** Excerpted data follows **
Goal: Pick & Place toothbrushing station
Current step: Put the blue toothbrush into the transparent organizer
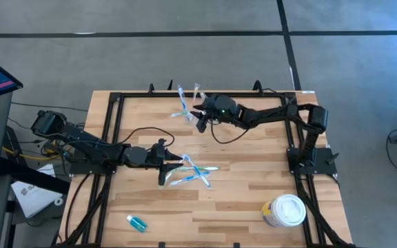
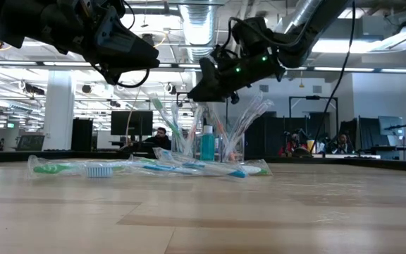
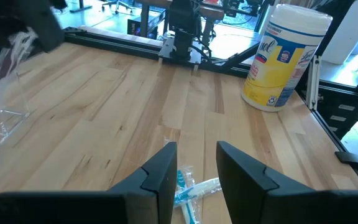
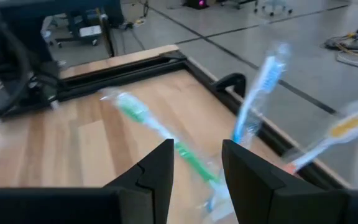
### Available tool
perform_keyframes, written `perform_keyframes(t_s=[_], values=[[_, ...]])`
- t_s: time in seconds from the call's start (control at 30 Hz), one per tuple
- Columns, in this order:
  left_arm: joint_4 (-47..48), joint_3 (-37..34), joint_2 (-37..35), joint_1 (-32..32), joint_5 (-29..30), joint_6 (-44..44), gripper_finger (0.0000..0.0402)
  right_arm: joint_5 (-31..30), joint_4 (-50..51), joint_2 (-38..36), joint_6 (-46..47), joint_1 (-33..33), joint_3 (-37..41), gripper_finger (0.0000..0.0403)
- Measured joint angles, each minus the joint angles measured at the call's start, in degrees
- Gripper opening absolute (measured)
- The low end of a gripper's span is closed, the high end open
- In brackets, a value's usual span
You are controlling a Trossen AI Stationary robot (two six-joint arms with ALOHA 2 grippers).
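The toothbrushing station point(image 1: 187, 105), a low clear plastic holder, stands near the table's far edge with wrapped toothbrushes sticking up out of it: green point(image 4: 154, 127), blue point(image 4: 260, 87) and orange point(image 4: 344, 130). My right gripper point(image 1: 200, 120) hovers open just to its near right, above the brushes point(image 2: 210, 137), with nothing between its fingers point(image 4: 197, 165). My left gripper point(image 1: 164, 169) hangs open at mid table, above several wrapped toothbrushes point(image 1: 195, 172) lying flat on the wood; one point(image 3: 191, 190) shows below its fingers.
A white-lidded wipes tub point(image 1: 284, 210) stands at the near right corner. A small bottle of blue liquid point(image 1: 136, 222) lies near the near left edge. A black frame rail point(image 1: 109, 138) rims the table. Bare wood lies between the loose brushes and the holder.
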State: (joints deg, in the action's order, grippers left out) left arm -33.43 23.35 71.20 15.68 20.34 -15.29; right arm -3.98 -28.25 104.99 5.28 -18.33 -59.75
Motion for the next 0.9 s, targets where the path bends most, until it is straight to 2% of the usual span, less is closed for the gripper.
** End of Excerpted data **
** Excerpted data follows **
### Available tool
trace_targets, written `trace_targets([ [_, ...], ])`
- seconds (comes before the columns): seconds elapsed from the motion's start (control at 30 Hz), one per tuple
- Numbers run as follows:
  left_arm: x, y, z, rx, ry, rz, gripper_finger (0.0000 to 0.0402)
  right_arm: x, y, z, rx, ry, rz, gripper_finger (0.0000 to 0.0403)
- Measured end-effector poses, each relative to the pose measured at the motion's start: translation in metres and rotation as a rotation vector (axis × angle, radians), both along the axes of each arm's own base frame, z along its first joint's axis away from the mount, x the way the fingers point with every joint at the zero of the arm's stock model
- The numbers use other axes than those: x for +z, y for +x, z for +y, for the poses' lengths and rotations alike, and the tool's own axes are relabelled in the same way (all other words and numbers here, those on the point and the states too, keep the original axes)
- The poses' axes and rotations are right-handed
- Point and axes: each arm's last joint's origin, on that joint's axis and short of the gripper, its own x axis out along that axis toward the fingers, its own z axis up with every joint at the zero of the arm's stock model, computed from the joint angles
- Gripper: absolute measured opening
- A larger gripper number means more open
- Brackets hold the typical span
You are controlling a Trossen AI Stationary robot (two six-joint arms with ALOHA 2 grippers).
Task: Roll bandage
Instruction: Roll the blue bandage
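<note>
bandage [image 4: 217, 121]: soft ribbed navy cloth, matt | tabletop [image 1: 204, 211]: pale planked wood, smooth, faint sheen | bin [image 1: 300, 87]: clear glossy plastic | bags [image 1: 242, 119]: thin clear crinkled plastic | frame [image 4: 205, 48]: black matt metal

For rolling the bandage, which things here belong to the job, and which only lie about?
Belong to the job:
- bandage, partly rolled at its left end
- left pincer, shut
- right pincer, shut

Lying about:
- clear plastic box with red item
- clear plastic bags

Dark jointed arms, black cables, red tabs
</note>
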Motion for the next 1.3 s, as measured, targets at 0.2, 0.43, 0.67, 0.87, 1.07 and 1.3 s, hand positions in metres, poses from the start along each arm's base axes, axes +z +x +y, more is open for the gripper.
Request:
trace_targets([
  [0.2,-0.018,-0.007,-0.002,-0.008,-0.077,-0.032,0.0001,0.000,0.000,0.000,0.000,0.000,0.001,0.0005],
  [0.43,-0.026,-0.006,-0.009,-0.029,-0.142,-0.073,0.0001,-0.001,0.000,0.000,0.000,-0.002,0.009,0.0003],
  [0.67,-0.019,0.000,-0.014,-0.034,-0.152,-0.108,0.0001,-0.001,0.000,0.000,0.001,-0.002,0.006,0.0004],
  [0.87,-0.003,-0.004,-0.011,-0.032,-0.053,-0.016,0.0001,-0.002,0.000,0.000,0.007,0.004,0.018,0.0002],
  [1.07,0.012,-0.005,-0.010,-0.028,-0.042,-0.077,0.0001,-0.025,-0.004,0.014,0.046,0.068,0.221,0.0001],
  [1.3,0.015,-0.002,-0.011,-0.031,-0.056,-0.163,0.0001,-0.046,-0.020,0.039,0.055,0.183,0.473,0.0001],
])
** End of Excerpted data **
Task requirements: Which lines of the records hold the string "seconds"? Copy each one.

Exercise answer:
- t_s: time in seconds from the call's start (control at 30 Hz), one per tuple
- seconds (comes before the columns): seconds elapsed from the motion's start (control at 30 Hz), one per tuple

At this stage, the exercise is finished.